[Stored dataset items]
----------------------------------------
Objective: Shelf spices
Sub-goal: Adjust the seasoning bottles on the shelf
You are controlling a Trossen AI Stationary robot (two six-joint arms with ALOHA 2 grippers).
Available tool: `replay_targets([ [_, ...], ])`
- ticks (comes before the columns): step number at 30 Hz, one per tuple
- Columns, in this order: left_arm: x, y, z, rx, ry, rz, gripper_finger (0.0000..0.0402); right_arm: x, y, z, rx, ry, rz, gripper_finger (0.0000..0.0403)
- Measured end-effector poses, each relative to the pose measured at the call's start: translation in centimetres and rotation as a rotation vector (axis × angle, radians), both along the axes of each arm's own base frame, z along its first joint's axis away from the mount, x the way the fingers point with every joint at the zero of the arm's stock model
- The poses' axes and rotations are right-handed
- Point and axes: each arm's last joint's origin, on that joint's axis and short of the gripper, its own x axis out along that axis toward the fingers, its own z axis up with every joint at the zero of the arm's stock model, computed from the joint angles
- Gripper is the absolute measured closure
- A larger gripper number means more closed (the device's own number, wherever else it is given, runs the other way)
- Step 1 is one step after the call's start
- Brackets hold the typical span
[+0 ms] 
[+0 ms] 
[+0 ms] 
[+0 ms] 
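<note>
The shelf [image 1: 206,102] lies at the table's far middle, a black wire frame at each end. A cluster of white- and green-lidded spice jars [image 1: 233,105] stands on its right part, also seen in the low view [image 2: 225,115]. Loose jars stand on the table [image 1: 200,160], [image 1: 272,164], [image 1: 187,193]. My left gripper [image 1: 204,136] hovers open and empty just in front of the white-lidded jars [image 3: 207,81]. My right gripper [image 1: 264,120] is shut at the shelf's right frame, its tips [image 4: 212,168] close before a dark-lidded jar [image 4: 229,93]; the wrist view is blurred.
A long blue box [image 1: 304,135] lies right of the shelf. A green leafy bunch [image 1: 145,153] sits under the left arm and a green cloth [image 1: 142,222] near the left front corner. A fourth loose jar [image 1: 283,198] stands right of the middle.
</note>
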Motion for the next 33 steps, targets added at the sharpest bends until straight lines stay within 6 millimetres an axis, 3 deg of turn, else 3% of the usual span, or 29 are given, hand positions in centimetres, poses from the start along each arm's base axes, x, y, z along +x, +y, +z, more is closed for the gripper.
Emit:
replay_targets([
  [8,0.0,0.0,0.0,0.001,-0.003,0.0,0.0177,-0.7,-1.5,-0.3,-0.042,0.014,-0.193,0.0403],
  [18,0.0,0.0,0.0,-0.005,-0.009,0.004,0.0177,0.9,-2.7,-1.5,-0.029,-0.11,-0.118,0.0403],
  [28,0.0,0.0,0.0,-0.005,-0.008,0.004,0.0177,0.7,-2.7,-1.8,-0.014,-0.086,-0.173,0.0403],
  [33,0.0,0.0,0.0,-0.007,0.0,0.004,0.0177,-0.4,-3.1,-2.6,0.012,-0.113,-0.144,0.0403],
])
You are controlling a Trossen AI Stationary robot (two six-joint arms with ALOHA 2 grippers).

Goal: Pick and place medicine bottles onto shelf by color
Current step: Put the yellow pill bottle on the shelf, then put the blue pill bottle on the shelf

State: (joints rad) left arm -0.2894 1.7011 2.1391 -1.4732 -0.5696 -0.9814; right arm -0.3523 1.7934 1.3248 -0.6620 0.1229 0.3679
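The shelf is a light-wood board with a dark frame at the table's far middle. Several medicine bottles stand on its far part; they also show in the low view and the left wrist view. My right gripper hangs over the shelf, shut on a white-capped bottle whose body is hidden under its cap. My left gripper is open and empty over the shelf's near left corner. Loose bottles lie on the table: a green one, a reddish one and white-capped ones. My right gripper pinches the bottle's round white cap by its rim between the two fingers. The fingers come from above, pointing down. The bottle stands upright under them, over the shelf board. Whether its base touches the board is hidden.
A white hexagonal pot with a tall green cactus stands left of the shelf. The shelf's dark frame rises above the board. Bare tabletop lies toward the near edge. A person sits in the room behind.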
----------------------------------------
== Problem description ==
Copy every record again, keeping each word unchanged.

== Result of this task ==
Objective: Shelf spices
Sub-goal: Adjust the seasoning bottles on the shelf
You are controlling a Trossen AI Stationary robot (two six-joint arms with ALOHA 2 grippers).
Available tool: `replay_targets([ [_, ...], ])`
- ticks (comes before the columns): step number at 30 Hz, one per tuple
- Columns, in this order: left_arm: x, y, z, rx, ry, rz, gripper_finger (0.0000..0.0402); right_arm: x, y, z, rx, ry, rz, gripper_finger (0.0000..0.0403)
- Measured end-effector poses, each relative to the pose measured at the call's start: translation in centimetres and rotation as a rotation vector (axis × angle, radians), both along the axes of each arm's own base frame, z along its first joint's axis away from the mount, x the way the fingers point with every joint at the zero of the arm's stock model
- The poses' axes and rotations are right-handed
- Point and axes: each arm's last joint's origin, on that joint's axis and short of the gripper, its own x axis out along that axis toward the fingers, its own z axis up with every joint at the zero of the arm's stock model, computed from the joint angles
- Gripper is the absolute measured closure
- A larger gripper number means more closed (the device's own number, wherever else it is given, runs the other way)
- Step 1 is one step after the call's start
- Brackets hold the typical span
[+0 ms] 
[+0 ms] 
[+0 ms] 
[+0 ms] 
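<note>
The shelf [image 1: 206,102] lies at the table's far middle, a black wire frame at each end. A cluster of white- and green-lidded spice jars [image 1: 233,105] stands on its right part, also seen in the low view [image 2: 225,115]. Loose jars stand on the table [image 1: 200,160], [image 1: 272,164], [image 1: 187,193]. My left gripper [image 1: 204,136] hovers open and empty just in front of the white-lidded jars [image 3: 207,81]. My right gripper [image 1: 264,120] is shut at the shelf's right frame, its tips [image 4: 212,168] close before a dark-lidded jar [image 4: 229,93]; the wrist view is blurred.
A long blue box [image 1: 304,135] lies right of the shelf. A green leafy bunch [image 1: 145,153] sits under the left arm and a green cloth [image 1: 142,222] near the left front corner. A fourth loose jar [image 1: 283,198] stands right of the middle.
</note>
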Motion for the next 33 steps, targets added at the sharpest bends until straight lines stay within 6 millimetres an axis, 3 deg of turn, else 3% of the usual span, or 29 are given, hand positions in centimetres, poses from the start along each arm's base axes, x, y, z along +x, +y, +z, more is closed for the gripper.
Emit:
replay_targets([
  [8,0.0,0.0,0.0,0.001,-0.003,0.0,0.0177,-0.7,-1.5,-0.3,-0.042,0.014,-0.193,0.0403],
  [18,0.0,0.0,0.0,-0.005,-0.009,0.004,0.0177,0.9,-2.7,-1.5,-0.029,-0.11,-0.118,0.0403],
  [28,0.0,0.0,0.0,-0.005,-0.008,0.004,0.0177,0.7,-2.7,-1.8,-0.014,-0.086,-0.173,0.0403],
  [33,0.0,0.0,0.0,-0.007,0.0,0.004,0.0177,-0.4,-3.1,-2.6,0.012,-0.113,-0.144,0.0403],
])
You are controlling a Trossen AI Stationary robot (two six-joint arms with ALOHA 2 grippers).

Goal: Pick and place medicine bottles onto shelf by color
Current step: Put the yellow pill bottle on the shelf, then put the blue pill bottle on the shelf

State: (joints rad) left arm -0.2894 1.7011 2.1391 -1.4732 -0.5696 -0.9814; right arm -0.3523 1.7934 1.3248 -0.6620 0.1229 0.3679
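The shelf is a light-wood board with a dark frame at the table's far middle. Several medicine bottles stand on its far part; they also show in the low view and the left wrist view. My right gripper hangs over the shelf, shut on a white-capped bottle whose body is hidden under its cap. My left gripper is open and empty over the shelf's near left corner. Loose bottles lie on the table: a green one, a reddish one and white-capped ones. My right gripper pinches the bottle's round white cap by its rim between the two fingers. The fingers come from above, pointing down. The bottle stands upright under them, over the shelf board. Whether its base touches the board is hidden.
A white hexagonal pot with a tall green cactus stands left of the shelf. The shelf's dark frame rises above the board. Bare tabletop lies toward the near edge. A person sits in the room behind.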

The exercise concludes with this answer.